When it comes to security your website hosting plays a big part of the process. A good website host generally means great security, fast load times (Good For SEO), great service up time, and exceptional support systems in place. The biggest rule in choosing the right website host is to make sure you are not choosing the provider based purely on price.
Hosting services come in several different types and are available in a wide range of pricing plans for each. The 3 main types or classifications of hosting accounts are shared hosting, virtual private server hosting and dedicated server hosting. I have briefly outlined the key differences between the 3 below however you will get the best bang for your buck and best balance utilising a virtual private server or VPS style hosting platform.
Shared Hosting – This is the cheap and nasty hosting you often pay just a few dollars per month or year for. Shared hosting is where you purchase space on a server shared with several hundred or even thousands of other websites. This is less secure because with the right kind of attack on one of those sites could spread or affect your website as well.
Virtual Private Server – This is your own piece of cordoned off web server space that is uniquely dedicated to your website and your projects. Typically this segregation from other websites and VPS means that you have far better security and protection for your website. A VPS is a virtual computer with a preset dedicated amount of virtual memory and cpu that you have sole access to.
Dedicate Server – This is the top tier of hosting where you have your own physical hardware server that you have full control over and is not shared with any other websites or projects. Whilst this affords the highest levels of protection and isolation for your project it is really not needed for most standard websites. This level of hosting is only required for mission critical projects and applications that require larger amounts of resources.
When purchasing hosting in the VPS range you should expect to pay between $15 and $250 per month depending on your individual requirements.
Below are the key factors I recommend you look at when choosing a good hosting provider.
Decide how much support you are going to need.
Customer service goes a long way when it comes to website hosting and its not a matter of if you will need help but when you will need help. Your hosting provider should offer all of the following support options:
- FAQ or Knowledgebase – A selection of self help articles and documents that you can access to support yourself when required. These are usually easily found on the main website of the hosting provider or in your client dashboard.
- Helpdesk Ticket Support – An easy to use way to request support via either an email address or via a support portal. Typically you would submit your request for support and a staff member would reach out to you with a solution or to help you resolve the issue.
- Phone Support – This may be 24 hour phone support or business hours phone support but you should always be able to pick up the phone and contact your hosting provider to get support or answers.
- Full Hosting Management – This is where your hosting provider is making sure that all critical updates and security patches to your server are performed for you on a regular basis.
Your hosting provider should be providing all of the above if not they may not be the best solution for your website hosting needs.
Know your storage and bandwidth requirements.
Make sure you understand the storage and bandwidth needs of your website. Storage is the amount of space you will need to store your website. To give you a basic idea a small WordPress based website with 5 pages and half a dozen images will require at least 300-500mb of storage space. We recommend making sure you choose a hosting plan with at least double the storage space that you need. So for the aforementioned small WordPress website look for hosting with a minimum of 1gb of storage space. If you plan to utilise POP3 or IMAP email services with your website that will share the same hosting storage then I recommend doubling that amount to a minimum of 2gb of storage space.
The second factor here is bandwidth which is how much data transfer your website will use each month. If you have a small website with only a few local visitors per month then I recommend calculating your required bandwidth needs using the following formula:
Website Size (Storage) x 2 = Minimum Bandwidth Suggested.
This would mean that if you have 1gb of website storage then for a small local website with low to moderate traffic should have a minimum of 2gb monthly bandwidth.

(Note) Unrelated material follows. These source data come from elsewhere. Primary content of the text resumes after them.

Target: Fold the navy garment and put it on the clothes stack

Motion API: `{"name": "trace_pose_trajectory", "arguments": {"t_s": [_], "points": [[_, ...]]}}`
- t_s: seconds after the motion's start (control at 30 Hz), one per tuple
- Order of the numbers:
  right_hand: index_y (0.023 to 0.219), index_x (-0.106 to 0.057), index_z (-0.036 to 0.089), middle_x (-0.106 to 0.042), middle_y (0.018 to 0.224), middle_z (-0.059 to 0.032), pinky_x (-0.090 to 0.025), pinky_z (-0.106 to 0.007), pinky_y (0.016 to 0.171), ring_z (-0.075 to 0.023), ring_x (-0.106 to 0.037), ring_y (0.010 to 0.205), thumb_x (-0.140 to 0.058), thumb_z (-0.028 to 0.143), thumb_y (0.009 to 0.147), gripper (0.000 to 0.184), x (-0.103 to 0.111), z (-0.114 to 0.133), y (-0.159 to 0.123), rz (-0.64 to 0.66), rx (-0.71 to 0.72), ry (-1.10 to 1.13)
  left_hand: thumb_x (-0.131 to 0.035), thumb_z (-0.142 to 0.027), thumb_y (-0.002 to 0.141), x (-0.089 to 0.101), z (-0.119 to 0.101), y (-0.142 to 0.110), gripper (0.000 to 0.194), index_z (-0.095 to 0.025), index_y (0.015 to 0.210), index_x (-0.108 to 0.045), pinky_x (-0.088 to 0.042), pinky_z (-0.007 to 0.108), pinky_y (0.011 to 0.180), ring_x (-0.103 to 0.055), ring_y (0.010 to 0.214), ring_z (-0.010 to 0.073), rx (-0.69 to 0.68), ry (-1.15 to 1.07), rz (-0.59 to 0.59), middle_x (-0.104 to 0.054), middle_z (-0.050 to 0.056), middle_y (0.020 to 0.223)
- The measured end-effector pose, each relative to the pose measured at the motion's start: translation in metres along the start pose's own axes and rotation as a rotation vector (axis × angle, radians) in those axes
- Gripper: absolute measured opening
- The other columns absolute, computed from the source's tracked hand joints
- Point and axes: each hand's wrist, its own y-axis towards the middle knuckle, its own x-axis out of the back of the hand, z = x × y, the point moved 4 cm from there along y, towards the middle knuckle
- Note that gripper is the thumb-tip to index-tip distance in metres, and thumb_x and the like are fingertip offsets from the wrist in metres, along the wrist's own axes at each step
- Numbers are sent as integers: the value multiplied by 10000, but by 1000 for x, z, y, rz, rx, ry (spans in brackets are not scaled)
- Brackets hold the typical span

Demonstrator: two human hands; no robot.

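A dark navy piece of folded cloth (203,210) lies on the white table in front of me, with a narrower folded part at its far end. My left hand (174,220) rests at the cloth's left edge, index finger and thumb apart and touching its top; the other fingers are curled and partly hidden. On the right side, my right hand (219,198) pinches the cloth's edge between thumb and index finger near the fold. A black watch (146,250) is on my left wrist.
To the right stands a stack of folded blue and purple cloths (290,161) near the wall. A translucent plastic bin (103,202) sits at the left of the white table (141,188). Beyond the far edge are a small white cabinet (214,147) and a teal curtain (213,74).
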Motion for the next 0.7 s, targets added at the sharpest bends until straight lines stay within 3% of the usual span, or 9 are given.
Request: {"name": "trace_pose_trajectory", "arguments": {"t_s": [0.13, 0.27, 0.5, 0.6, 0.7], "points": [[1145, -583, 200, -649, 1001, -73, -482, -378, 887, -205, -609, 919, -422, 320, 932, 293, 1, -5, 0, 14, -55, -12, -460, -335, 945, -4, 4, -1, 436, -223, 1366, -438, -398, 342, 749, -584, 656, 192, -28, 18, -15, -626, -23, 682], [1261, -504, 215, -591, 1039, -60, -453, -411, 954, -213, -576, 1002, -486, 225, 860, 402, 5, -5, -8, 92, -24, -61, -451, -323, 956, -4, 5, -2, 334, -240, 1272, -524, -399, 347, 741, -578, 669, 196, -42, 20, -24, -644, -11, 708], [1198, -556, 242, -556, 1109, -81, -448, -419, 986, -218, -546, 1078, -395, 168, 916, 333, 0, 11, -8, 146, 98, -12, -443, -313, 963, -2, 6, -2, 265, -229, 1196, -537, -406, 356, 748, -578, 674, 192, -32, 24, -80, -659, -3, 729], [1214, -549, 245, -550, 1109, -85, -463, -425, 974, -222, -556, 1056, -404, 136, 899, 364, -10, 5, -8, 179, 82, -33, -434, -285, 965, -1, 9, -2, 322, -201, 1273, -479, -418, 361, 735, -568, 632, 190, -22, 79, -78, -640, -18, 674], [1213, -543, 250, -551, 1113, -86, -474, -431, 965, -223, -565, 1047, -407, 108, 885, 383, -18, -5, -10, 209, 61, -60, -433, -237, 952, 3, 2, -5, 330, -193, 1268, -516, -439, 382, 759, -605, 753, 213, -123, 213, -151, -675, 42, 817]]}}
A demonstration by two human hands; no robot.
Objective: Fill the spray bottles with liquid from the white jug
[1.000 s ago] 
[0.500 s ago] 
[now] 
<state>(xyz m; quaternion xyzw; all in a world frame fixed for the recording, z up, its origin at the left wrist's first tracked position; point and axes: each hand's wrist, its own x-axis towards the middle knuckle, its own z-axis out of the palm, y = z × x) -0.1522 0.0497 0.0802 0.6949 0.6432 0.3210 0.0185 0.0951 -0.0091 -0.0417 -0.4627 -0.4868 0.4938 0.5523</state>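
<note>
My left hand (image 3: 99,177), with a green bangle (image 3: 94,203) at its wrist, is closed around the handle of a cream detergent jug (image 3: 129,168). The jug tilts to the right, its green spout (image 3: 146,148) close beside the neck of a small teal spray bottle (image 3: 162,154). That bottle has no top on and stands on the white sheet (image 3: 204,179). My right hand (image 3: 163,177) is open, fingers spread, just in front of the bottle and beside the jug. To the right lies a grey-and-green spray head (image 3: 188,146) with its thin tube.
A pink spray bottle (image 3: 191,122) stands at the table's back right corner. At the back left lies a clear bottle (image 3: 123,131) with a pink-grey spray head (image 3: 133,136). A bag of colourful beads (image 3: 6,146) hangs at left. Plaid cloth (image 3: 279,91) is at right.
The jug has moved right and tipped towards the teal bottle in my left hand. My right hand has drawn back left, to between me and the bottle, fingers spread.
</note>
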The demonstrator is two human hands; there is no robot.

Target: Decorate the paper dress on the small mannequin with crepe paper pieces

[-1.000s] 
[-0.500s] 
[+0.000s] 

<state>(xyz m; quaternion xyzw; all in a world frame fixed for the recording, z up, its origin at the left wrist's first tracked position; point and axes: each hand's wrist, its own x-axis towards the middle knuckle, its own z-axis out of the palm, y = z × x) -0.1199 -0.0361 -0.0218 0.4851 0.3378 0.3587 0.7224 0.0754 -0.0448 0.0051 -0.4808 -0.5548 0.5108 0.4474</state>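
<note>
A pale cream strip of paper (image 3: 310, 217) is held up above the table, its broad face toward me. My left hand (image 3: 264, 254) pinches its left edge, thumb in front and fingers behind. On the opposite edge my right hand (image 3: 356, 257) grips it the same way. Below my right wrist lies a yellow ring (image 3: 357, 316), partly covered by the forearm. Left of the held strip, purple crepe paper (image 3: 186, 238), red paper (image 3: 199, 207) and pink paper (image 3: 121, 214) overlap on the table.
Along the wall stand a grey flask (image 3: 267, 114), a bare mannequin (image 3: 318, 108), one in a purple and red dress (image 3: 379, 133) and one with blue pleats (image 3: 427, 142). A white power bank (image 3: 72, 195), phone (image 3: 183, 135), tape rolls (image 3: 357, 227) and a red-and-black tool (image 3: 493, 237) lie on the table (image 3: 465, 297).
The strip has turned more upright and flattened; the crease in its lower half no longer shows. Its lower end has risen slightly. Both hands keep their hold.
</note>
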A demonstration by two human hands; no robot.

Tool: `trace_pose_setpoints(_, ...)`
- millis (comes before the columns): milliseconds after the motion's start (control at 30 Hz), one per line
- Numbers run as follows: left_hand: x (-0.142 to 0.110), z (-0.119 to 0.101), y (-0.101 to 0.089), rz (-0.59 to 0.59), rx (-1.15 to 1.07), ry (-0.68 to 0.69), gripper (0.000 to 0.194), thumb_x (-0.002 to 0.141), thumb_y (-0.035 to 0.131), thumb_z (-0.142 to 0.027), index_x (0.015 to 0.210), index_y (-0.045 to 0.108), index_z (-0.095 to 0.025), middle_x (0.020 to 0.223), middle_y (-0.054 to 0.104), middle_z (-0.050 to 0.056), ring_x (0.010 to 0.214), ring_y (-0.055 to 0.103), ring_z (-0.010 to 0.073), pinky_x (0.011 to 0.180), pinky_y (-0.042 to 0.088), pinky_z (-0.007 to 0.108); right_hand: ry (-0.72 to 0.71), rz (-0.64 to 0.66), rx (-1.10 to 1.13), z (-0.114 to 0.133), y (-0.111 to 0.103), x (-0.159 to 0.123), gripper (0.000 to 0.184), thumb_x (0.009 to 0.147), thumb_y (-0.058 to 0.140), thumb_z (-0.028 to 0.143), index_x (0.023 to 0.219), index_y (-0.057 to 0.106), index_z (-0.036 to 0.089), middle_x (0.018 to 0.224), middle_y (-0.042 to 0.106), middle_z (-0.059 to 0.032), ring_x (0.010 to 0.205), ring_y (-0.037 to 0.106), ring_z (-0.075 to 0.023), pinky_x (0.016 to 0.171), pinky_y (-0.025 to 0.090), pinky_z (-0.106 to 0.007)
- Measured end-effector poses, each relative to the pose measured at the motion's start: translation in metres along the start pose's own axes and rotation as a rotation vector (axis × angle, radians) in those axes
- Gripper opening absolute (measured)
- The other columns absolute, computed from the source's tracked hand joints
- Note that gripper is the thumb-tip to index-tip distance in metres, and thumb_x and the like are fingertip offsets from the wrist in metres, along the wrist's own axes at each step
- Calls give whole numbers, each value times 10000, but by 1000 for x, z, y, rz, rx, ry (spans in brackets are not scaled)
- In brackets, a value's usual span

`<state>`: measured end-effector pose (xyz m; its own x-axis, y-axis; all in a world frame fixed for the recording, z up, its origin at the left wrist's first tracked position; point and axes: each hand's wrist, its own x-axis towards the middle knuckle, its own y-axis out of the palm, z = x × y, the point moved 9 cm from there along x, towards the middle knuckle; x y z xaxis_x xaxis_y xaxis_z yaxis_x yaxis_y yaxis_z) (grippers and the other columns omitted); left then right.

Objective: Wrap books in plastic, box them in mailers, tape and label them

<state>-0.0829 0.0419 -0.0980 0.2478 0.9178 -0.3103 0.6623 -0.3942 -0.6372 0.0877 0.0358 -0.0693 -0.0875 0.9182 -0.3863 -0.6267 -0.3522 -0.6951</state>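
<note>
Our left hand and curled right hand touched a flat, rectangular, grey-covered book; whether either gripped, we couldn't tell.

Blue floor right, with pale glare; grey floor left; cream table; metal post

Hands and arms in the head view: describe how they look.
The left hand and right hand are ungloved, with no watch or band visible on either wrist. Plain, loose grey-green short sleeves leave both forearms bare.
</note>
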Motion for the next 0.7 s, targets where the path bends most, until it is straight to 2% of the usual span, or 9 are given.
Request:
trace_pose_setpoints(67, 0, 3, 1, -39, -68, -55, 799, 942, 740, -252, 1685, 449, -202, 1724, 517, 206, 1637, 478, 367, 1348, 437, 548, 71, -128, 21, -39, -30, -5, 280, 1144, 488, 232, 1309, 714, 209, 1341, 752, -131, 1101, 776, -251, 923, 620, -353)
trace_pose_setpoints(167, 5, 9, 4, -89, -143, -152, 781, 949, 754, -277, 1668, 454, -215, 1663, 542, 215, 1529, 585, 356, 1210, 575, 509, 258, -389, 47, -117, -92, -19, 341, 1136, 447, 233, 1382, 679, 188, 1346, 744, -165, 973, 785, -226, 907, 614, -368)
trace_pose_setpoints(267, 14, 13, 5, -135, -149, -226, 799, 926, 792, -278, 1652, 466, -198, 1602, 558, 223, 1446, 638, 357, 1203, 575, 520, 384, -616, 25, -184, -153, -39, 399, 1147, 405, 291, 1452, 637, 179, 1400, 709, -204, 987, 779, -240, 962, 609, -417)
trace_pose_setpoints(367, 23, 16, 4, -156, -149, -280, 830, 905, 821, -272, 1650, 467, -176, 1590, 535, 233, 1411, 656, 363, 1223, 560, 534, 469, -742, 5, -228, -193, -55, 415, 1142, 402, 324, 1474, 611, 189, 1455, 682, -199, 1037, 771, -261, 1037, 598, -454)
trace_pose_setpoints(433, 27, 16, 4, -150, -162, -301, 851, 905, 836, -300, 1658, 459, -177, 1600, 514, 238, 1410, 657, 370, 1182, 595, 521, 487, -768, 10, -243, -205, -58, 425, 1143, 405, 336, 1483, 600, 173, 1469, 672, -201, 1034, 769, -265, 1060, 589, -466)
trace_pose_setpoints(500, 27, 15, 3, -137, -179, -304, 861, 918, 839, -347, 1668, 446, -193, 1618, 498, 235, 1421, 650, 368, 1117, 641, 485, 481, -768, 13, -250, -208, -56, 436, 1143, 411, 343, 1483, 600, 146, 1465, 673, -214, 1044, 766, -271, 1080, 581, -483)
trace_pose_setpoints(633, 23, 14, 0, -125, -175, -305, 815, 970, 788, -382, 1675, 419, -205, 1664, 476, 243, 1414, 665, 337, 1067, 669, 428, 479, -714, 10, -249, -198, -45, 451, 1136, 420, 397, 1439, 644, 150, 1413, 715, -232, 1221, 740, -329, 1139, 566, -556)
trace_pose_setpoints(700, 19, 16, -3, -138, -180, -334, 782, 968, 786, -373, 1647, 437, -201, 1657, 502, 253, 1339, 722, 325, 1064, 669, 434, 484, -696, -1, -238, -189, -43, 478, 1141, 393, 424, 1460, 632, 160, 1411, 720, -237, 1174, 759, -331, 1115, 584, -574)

Ultimately be honest with yourself and estimate your storage and traffic needs without going overboard, we all hope that when we launch a website we are going to get flooded with people wanting to buy our services or products. In reality be conservative you can always upgrade your account later if you need more storage or bandwidth.
Don’t buy on price alone.
Many providers offer unlimited plans for just a few dollars a month and these deals look great in theory. In most cases they can afford to offer such a plan because they know that you will never use the amounts of bandwidth and storage they are offering, and that they are using highly crowded servers. This means that your website performance and security could be at risk from resource throttling (slowing down your site for using too many resources) and cyber attack.
Make sure you own your website and that it is portable.
Hosting providers often take customer service for granted when it comes to their clients. If you own your own website, and you make sure it can easily be moved to another host if required, then you are in control and you can vote with your feet should a host not live up to your standards. Use a good quality CMS (content management system) such as WordPress this will make moving your site much easier.
Own your domain name.
Many hosting companies especially the cheaper ones offer a free domain with your hosting account. Make sure you own that domain because if you don’t and you want to move your website to another provider you may not be able to keep your domain name. Imagine how it will look for your clients if all off a sudden your website doesn’t work because you had to change domain names.
Choosing a hosting provider is important and hosting on a budget is rarely a good thing. If an offer for hosting appears to be too good to be true then it most likely is. Be realistic about your hosting needs I have been in this industry for over 20 years and I have never seen a client need unlimited hosting storage or bandwidth.